» **About this exercise**:
In your copy, leave out all pictures and reproduce every entry exactly.

» **Data shown**:
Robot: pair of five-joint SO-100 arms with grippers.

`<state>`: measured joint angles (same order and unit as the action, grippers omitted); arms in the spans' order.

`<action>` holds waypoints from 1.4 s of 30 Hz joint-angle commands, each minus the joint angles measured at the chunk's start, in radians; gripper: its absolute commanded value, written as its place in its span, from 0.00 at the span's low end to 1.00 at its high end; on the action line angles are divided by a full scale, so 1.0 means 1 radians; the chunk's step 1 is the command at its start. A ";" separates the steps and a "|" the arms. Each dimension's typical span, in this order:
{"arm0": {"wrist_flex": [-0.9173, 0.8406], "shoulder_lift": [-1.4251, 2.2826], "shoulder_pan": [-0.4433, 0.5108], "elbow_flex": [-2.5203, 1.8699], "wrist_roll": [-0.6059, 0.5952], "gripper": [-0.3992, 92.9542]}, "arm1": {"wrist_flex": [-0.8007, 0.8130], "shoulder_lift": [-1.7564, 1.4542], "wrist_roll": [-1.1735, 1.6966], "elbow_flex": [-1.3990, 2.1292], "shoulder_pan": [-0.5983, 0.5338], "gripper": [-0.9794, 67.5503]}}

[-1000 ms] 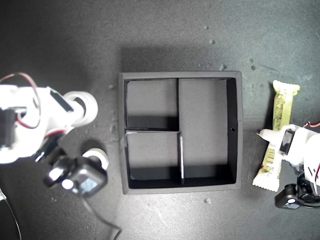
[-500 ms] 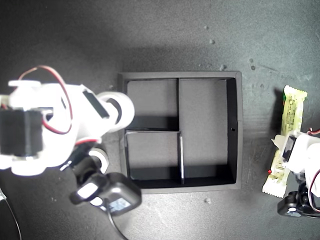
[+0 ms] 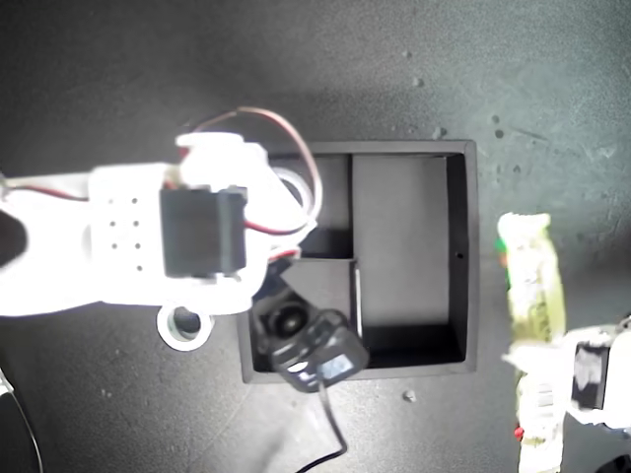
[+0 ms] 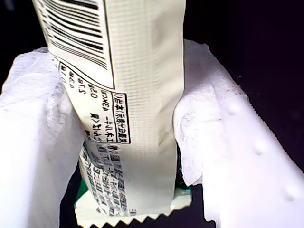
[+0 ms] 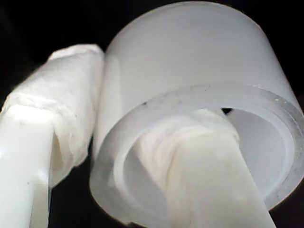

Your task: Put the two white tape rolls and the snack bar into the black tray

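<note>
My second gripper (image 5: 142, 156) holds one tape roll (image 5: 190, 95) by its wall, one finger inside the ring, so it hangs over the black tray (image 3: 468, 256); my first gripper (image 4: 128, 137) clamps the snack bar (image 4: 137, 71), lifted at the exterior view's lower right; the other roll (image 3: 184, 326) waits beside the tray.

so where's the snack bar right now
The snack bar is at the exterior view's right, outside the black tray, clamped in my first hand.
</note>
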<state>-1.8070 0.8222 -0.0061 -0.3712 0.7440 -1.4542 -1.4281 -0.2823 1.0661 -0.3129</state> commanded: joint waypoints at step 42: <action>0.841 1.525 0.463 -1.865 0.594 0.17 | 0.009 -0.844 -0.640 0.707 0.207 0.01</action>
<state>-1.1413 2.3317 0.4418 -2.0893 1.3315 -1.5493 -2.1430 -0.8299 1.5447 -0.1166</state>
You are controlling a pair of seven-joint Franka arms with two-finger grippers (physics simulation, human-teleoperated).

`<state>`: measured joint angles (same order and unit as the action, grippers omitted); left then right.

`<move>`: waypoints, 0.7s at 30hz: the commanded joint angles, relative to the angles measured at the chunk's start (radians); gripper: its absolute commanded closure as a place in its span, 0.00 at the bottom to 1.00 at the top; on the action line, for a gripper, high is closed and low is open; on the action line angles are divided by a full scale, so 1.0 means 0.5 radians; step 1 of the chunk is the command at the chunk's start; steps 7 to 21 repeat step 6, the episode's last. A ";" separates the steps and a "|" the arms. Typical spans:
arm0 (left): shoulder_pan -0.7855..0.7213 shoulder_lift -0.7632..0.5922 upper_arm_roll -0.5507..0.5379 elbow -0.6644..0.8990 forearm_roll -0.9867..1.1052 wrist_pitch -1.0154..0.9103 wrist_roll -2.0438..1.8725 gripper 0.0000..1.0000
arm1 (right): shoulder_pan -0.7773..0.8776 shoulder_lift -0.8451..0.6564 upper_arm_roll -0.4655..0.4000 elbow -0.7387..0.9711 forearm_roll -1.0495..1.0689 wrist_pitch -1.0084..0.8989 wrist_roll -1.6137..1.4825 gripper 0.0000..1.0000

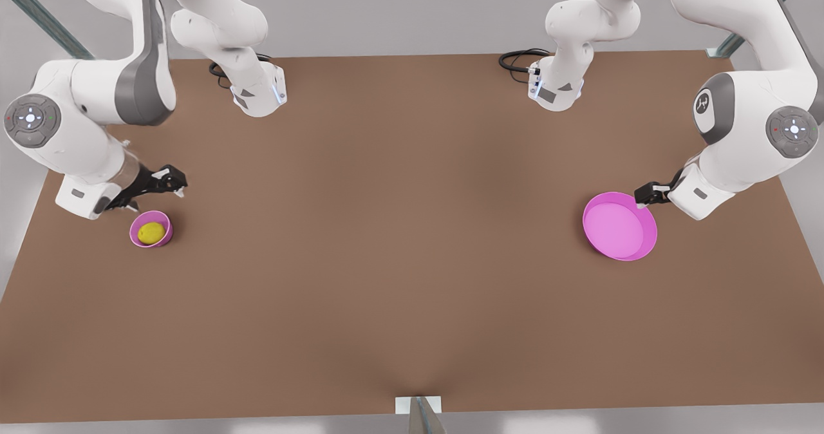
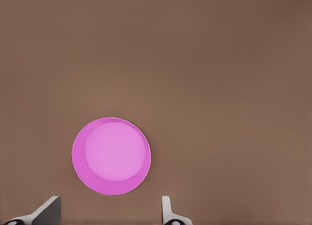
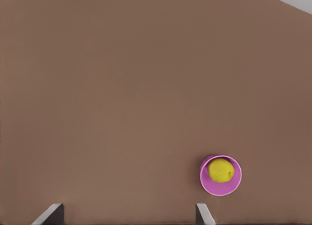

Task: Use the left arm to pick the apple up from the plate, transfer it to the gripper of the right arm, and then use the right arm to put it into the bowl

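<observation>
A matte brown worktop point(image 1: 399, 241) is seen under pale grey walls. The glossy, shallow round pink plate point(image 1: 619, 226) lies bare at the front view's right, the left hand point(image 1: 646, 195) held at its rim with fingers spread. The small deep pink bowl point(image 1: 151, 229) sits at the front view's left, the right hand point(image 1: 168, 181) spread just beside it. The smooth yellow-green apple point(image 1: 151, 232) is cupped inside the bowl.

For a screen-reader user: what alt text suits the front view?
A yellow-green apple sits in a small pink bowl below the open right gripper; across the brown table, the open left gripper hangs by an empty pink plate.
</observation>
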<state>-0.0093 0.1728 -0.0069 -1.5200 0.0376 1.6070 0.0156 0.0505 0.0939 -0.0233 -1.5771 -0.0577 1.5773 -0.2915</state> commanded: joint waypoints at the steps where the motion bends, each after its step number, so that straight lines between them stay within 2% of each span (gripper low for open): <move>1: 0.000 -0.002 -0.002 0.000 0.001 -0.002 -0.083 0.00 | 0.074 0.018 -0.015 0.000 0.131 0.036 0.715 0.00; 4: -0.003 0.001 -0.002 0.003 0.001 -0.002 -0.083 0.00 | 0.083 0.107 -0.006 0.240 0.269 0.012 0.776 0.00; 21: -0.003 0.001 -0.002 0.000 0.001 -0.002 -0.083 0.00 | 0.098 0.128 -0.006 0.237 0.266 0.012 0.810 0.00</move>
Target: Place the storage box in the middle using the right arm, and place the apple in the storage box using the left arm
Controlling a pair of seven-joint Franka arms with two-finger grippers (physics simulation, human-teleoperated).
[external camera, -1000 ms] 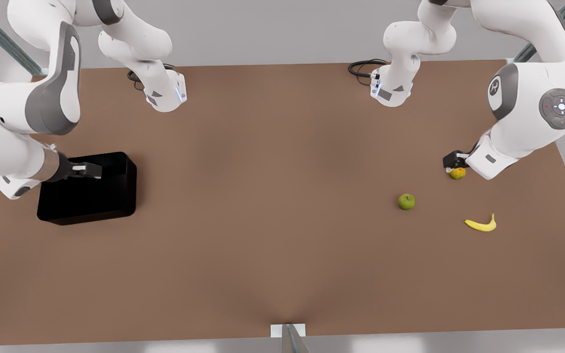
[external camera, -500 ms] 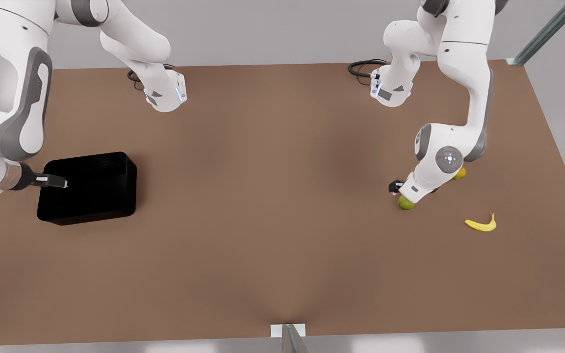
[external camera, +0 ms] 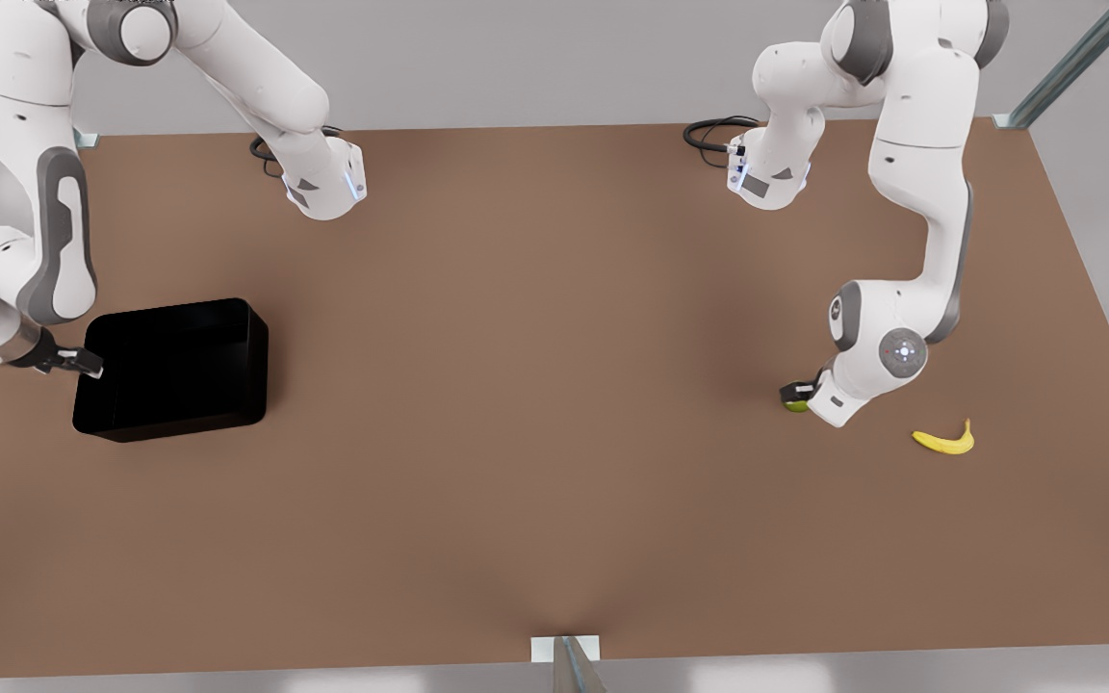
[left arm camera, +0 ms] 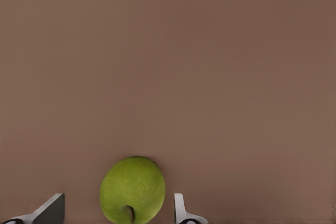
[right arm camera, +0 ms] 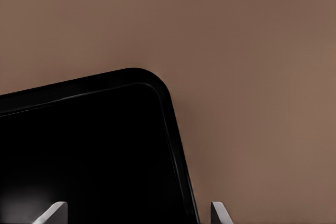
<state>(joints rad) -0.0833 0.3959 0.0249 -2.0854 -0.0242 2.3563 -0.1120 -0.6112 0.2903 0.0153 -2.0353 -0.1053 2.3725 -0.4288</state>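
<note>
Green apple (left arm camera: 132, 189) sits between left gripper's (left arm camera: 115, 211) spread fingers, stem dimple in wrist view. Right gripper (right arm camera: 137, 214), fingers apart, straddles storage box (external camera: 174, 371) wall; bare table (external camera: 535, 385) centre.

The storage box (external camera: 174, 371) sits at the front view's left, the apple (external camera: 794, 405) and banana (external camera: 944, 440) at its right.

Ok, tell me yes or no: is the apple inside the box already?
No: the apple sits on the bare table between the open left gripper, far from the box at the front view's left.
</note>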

» **Your solution**:
Robot: pair of five-joint SO-100 arms with grippers.

`<state>`: measured joint angles (same order and unit as the action, grippers omitted); arms in the spans' order.

`<action>` holds waypoints from 1.4 s of 30 Hz joint-angle commands, each minus the joint angles measured at the chunk's start, in radians; gripper: its absolute commanded value, written as its place in its span, from 0.00 at the span's low end to 1.00 at its high end; on the action line angles are divided by a full scale, so 1.0 means 1 radians; the chunk's step 1 is the command at its start. A ";" separates the steps and a "|" the arms. Each dimension's typical span, in this order:
{"arm0": {"wrist_flex": [-0.9173, 0.8406], "shoulder_lift": [-1.4251, 2.2826], "shoulder_pan": [-0.4433, 0.5108], "elbow_flex": [-2.5203, 1.8699], "wrist_roll": [-0.6059, 0.5952], "gripper": [-0.3992, 92.9542]}, "arm1": {"wrist_flex": [-0.8007, 0.8130], "shoulder_lift": [-1.7564, 1.4542], "wrist_roll": [-1.1735, 1.6966], "elbow_flex": [-1.3990, 2.1292], "shoulder_pan": [-0.5983, 0.5338], "gripper": [-0.9794, 67.5503]}}

[-1000 ms] 
[-500 ms] 
[+0 ms] 
[+0 ms] 
[+0 ms] 

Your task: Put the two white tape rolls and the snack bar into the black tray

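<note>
My second gripper (image 5: 142, 156) holds one tape roll (image 5: 190, 95) by its wall, one finger inside the ring, so it hangs over the black tray (image 3: 468, 256); my first gripper (image 4: 128, 137) clamps the snack bar (image 4: 137, 71), lifted at the exterior view's lower right; the other roll (image 3: 184, 326) waits beside the tray.

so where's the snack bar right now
The snack bar is at the exterior view's right, outside the black tray, clamped in my first hand.
</note>
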<state>-1.8070 0.8222 -0.0061 -0.3712 0.7440 -1.4542 -1.4281 -0.2823 1.0661 -0.3129</state> commanded: joint waypoints at step 42: <action>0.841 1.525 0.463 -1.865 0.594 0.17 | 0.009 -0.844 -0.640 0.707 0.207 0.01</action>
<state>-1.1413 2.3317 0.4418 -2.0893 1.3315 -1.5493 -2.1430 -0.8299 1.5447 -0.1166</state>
You are controlling a pair of seven-joint Franka arms with two-finger grippers (physics simulation, human-teleoperated).

`<state>`: measured joint angles (same order and unit as the action, grippers omitted); left then right.

`<move>`: waypoints, 0.7s at 30hz: the commanded joint angles, relative to the angles measured at the chunk's start (radians); gripper: its absolute commanded closure as a place in its span, 0.00 at the bottom to 1.00 at the top; on the action line, for a gripper, high is closed and low is open; on the action line angles are divided by a full scale, so 1.0 means 0.5 radians; step 1 of the chunk is the command at the chunk's start; steps 7 to 21 repeat step 6, the episode's last. A ";" separates the steps and a "|" the arms. Typical spans:
arm0 (left): shoulder_pan -0.7855..0.7213 shoulder_lift -0.7632..0.5922 upper_arm_roll -0.5507..0.5379 elbow -0.6644..0.8990 forearm_roll -0.9867..1.1052 wrist_pitch -1.0154..0.9103 wrist_roll -2.0438..1.8725 gripper 0.0000..1.0000
arm1 (right): shoulder_pan -0.7773..0.8776 shoulder_lift -0.8451..0.6564 upper_arm_roll -0.4655..0.4000 elbow -0.7387..0.9711 forearm_roll -1.0495..1.0689 wrist_pitch -1.0084..0.8989 wrist_roll -1.6137..1.4825 gripper 0.0000..1.0000


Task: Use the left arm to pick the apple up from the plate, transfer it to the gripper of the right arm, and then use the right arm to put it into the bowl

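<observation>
A matte brown worktop point(image 1: 399, 241) is seen under pale grey walls. The glossy, shallow round pink plate point(image 1: 619, 226) lies bare at the front view's right, the left hand point(image 1: 646, 195) held at its rim with fingers spread. The small deep pink bowl point(image 1: 151, 229) sits at the front view's left, the right hand point(image 1: 168, 181) spread just beside it. The smooth yellow-green apple point(image 1: 151, 232) is cupped inside the bowl.

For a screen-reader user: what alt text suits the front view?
A yellow-green apple sits in a small pink bowl below the open right gripper; across the brown table, the open left gripper hangs by an empty pink plate.
</observation>
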<state>-0.0093 0.1728 -0.0069 -1.5200 0.0376 1.6070 0.0156 0.0505 0.0939 -0.0233 -1.5771 -0.0577 1.5773 -0.2915</state> commanded: joint waypoints at the steps where the motion bends, each after its step number, so that straight lines between them stay within 2% of each span (gripper low for open): <move>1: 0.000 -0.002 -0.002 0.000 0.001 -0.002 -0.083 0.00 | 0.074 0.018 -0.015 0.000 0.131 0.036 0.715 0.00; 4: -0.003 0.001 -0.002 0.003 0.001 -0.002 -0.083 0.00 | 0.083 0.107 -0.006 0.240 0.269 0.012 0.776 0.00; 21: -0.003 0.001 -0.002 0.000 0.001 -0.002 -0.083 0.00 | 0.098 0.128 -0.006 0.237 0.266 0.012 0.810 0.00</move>
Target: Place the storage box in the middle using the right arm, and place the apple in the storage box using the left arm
Controlling a pair of seven-joint Franka arms with two-finger grippers (physics simulation, human-teleoperated).
[external camera, -1000 ms] 
[external camera, -500 ms] 
[external camera, +0 ms] 
[left arm camera, +0 ms] 
[right arm camera, +0 ms] 
<state>(joints rad) -0.0833 0.3959 0.0249 -2.0854 -0.0242 2.3563 -0.1120 -0.6112 0.2903 0.0153 -2.0353 -0.1053 2.3725 -0.4288</state>
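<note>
Green apple (left arm camera: 132, 189) sits between left gripper's (left arm camera: 115, 211) spread fingers, stem dimple in wrist view. Right gripper (right arm camera: 137, 214), fingers apart, straddles storage box (external camera: 174, 371) wall; bare table (external camera: 535, 385) centre.

The storage box (external camera: 174, 371) sits at the front view's left, the apple (external camera: 794, 405) and banana (external camera: 944, 440) at its right.

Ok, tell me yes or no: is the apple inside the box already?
No: the apple sits on the bare table between the open left gripper, far from the box at the front view's left.
</note>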

The exercise calls for nothing further.